COMMON GROUND: Turbo Charged

Posted: January 20, 2014 in Articles, Common Ground
Tags: , , ,

A Turbo Charged Computer

A Turbo Charged Computer

by Fiona Lovatt

Sometimes the internet connection is so slow that it would be quicker to unplug the desktop computer, pack it into the polystyrene and boxes it came in, tape the cartons closed, load them on to the back of a bicycle, hold them securely in place with lengths of rubber inner tube cut into strips, cycle off down the pot-holed roads and navigate through the go-slows choking with carbon monoxide, wait for the lights to change at the junction, jostle for a position at the front of the queue, lug the cartons up four flights of stairs behind the boys carrying water, knock on the door, enter, set up the system while your friend starts the generator, and read the e-mail together when the friend returns.

I have been offered “turbo” in a pop-up that advises me, from time-to-time, that if I have switched to a faster service then I should turn off the TURBO. I haven’t switched to the bicycle yet, but when I do, I will be sure to switch off the turbo.

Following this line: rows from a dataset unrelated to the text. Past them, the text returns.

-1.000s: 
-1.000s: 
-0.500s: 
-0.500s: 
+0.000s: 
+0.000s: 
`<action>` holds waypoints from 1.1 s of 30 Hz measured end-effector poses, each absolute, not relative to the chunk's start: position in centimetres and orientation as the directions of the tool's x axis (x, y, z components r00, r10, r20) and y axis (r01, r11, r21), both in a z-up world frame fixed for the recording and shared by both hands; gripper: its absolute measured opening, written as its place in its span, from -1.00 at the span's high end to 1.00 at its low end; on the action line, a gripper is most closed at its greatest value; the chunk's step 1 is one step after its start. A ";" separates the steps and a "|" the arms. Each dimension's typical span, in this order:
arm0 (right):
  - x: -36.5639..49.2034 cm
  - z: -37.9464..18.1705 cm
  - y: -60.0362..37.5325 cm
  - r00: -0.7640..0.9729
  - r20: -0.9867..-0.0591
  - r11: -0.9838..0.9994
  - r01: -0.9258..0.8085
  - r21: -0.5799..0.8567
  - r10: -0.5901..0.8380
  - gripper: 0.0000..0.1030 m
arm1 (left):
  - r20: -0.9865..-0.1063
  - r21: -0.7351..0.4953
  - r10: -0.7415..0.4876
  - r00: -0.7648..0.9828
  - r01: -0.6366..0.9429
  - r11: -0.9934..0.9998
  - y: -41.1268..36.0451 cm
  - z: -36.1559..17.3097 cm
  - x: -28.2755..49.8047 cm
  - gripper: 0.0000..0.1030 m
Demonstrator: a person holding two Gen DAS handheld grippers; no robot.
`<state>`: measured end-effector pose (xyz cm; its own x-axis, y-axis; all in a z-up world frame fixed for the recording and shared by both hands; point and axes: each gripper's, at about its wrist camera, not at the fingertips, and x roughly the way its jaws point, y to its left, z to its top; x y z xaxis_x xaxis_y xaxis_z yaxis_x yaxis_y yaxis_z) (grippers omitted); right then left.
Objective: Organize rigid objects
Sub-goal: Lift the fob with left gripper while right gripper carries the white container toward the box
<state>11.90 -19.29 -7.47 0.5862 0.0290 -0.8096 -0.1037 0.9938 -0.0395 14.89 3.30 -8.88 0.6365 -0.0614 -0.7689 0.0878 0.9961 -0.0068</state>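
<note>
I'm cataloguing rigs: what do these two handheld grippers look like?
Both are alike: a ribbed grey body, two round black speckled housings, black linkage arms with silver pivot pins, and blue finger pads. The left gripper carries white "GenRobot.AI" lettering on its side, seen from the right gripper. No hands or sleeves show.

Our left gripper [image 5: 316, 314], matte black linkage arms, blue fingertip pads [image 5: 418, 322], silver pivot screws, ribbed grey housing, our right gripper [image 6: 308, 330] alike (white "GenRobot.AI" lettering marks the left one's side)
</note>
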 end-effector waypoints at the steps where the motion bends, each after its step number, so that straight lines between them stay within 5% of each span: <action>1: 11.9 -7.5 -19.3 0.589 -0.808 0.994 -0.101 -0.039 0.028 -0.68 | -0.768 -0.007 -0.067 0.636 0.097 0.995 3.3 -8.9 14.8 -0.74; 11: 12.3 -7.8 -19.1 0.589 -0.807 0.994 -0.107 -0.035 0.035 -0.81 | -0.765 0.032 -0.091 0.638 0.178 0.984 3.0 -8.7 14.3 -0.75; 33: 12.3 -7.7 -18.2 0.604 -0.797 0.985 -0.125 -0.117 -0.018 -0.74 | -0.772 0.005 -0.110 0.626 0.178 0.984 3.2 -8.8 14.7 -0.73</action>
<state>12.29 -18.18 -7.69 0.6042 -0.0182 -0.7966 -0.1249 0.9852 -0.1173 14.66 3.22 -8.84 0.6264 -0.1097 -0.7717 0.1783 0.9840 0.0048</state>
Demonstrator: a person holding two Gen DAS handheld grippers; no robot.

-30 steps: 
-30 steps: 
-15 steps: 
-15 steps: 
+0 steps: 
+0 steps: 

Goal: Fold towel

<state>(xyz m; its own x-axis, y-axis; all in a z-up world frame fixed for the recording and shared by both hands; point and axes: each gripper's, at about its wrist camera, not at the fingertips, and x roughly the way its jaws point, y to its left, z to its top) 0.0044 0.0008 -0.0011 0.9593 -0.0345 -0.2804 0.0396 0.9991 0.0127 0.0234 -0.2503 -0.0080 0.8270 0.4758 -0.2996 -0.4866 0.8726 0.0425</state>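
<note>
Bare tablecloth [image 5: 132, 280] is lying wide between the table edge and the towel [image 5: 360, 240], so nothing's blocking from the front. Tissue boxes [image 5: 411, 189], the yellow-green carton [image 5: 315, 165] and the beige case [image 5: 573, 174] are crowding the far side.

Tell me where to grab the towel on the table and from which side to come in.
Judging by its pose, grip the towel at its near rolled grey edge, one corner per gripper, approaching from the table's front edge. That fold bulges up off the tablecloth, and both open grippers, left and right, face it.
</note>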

When I managed to broadcast the fact that this “service provider” often “connects” me at less than 1 kilobyte per second, a friend remarked that it’s not so much a connection as an intention. So I have been intending to write another blog entry but my efforts are thwarted. My efforts are thwarted in a nation of thwarted efforts.

How will I ever find out what happened to the 45 million pounds a drug company paid as compensation to the 200 victims of a medical misadventure? How am I going to submit all the amazing project concept notes to the right authorities and eradicate poverty? How can I supply rural health workers with the necessary equipment to eliminate maternal deaths due to post-partum haemorrhage ? How is it possible to explore the possibilities of low cost housing built with local materials if this internet connection is going to run slower than the plumbing?

This is the yellow brick road and it is paved with good intentions. And yellow bricks that advise me that I better have a bundle or it could cost me more.
So I accept I will be doing cost-benefit analysis in my head and turn from the promise and the whiff of technology, to lift my own hand, put my own nose to the grindstone, grease my own elbow, shape up myself and do what needs to be done. Do it with what I have and do it now.

A rock solid intention is better than a promise of a connection. Now let me get the polystyrene and the boxes so I can load up the bicycle.

No part of this publication may be reproduced, stored in a retrieval system, or transmitted in any form or by any means, electronic, mechanical, photocopying or otherwise without the written permission of the publishers.

Lyriversity — Liberty of Creativity

  1. timnwaobilo says:

    Hillarious and exciting
    An African snail would provide faster network than some of our network providers
    So me too, packing the boxes, bicycle ready…

  2. Anene Francis says:

    Hahaha… This hyperbole is extreme gbann. But definitely permitted to drive home the message better. Again you did well. (Still cracking my head over the second paragraph though)… I second mr Tim.
    Service providers deceiving consumers. Poor service provision limiting what one can do, with no alternative or better option than to figure out an alternative for yourself.
    Nice write up

  3. LegendaryCJN says:

    I don’t know if it’s rumour or not, but when MTN contacted the fastest running human being on earth to feature in one of their many multi-million ads, Hussein Bolt declined in these insult-laden but truthful words: “I’m Faster Than MTN, so I can’t be part of their adverts”. The above quoted reply is not exclusive to MTN alone, but to all other network providers.

    Nice write. I like.

  4. Dr. Echewodo says:

    somethings happen in this country and makes you wanna ask what century are we really living in down here.

    We seem so backdated and no one seem to be looking beyond their noses, probably the ones with an insight are quickly benighted with stupid bias and prejudice.

    This seem mild but one can sense the euphemism beneath… If only the ones with crack the nuts for can really chew.

  5. Point very well made with wit that shows how one lady refuses, and how we should refuse, to be at our wit’s end, despite the service providers’ seeming intention to frustrate.

  6. Exactly the type of jibes these annoying network providers deserve. A satire well structured. Well written, bro.

  7. Ezeamalukwuo says:

    Lady Fiona has a way of approaching a topic that is both soothing and strong…I like this write. The Nigerian Internet providers are but a joke. We are living in the 21st century but our internet connections are still in the first quarter of the 20 century…they still think that League of Nations is still important and that Africa is still a colony of European powers…it’s a pity yet what can a simple guy like me do, load up my bicycle…I am going on a trip.

    Nice work Fiona.

  8. Chimezie says:

    What really strikes me here is the writing. Very accomplished and assured.

  9. Fiona Lovatt says:

    Delighted to find so many readers now joining in the biking enterprise. You have delighted me with your reading. I feel obliged to continue good fellows.